Note some details of the pot for the LCD etc. not shown for clarity as it is essentially for sensor detail.

I already had the 3v3 converter etc. in place so I went that way.

Assume from your note that it could have been equally sourced from the sensor (3v3 terminal) if 5V was fed into the Vin terminal.

Did a quick check at various voltage levels from the sensor output for varying input UV levels and they seem very close to the graph in the 8511 specs so assume all ok.

Cheers JorgoAs_Built_LCD.jpg

As_Built_LCD.jpg

You don’t say what the “3.3V convertor” is exactly, please give a link (one that can be clicked on).

To me, this all seems over complicated. When running on batteries, you need to make things as simple and efficient as possible.

I’m assuming the “3.3V converter” is a dc-dc converter. These are more efficient than regulators, except at low currents, where the overheads of their more complex internal circuits make them less efficient than regulators.

Your dc-dc converter is only powering the sensor, which will draw only a tiny current, making the converter less efficient than a 3.3V regulator. If you had a 3.3V/8MHz Pro Mini, you could have powered that also with the converter, which would have been more efficient than using that external 5V regulator. By the way, why are you using an external 5V regulator? The 5V/16MHz Pro Mini already has one on board, why not use it?

So going 3.3V for the whole circuit would be better for battery life. Problem is, the 1602 LCD won’t run on 3.3V. You could switch that for one of those OLED displays, which are very efficient, since only the pixels that are on use any power, can be read in both bright and dim conditions and don’t need a backlight.

Using your existing components, this is what I would suggest:

Can you adjust the dc-dc convertor to 5V output? If so, use that to power the Pro Mini through its 5V pin, the LCD through its 5V pin and the sensor through it’s Vin pin. If you cannot adjust the converter, remove it and connect the Pro Mini’s Vin pin to the battery. Its on-board regulator will then create 5V which can power the LCD and the sensor through it’s Vin pin.

Step down converter...had it in stock and at $1.00 why not.

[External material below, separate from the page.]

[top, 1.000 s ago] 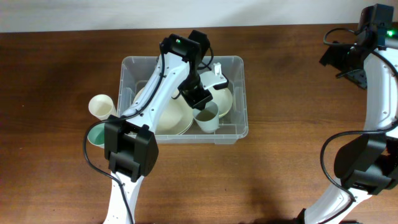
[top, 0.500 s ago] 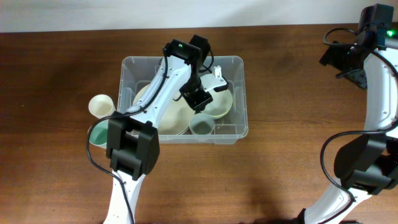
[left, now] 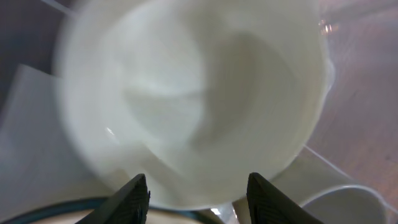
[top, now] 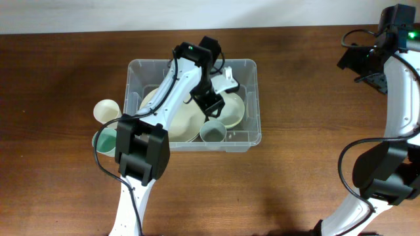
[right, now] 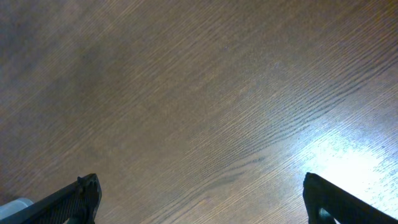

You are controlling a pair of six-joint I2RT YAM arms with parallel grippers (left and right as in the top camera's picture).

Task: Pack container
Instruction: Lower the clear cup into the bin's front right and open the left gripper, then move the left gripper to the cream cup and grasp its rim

https://www.ebay.com.au/itm/Mini-Step-Down-Module-DC-DC-Converter-Input-7V-28V-Output-3-3V-3A-Replace-LM2596/263005705236?hash=item3d3c5c9414:rk:24:pf:0

The rest is now working and if it doesn't suit for some reason or other, one can always change it.

My pet peeve about those step down modules (and many of the other common ones) is that they didn't put the plated through holes on a standard 0.1" grid. So you can't solder some male headers and plug the dang thing directly into a breadboard, stripboard, perfboard, protoshield, etc. You either need to mount and wire it as a separate module (and of course they don't provide any mounting holes), make a custom PCB that fits the footprint of the module, or rig the thing up some messy and inconvenient way. I don't understand why it wouldn't be obvious to the designer to put the holes on-grid.

I have some that look pretty similar to that one the OP linked to. You are right, they are not exactly on 0.1" grid, but I have found them to be near enough to work OK on breadboard and stripboard. I also have other designs that are way off 0.1" grid!

@bluejets, you have my suggestion. It would be interesting to know how much difference in current consumption between your schematic and my suggestion.

Another possible improvemernt: use an 8 MHz Pro Mini and a single (3.7V) LiPo battery. Then you don't need the 5V regulator, just use a 3.3V LDO regulator such as the MCP1700 for your UV sensor (and even that's not strictly necessary as the sensor's maximum rating is 4.6V). The Arduino will be perfectly happy at any voltage that battery produces.

You'll actually get longer battery life this way, while using half the battery capacity! That's due to the higher current used by the processor at 16 MHz vs. 8 MHz. The regulators waste almost half the available energy by themselves.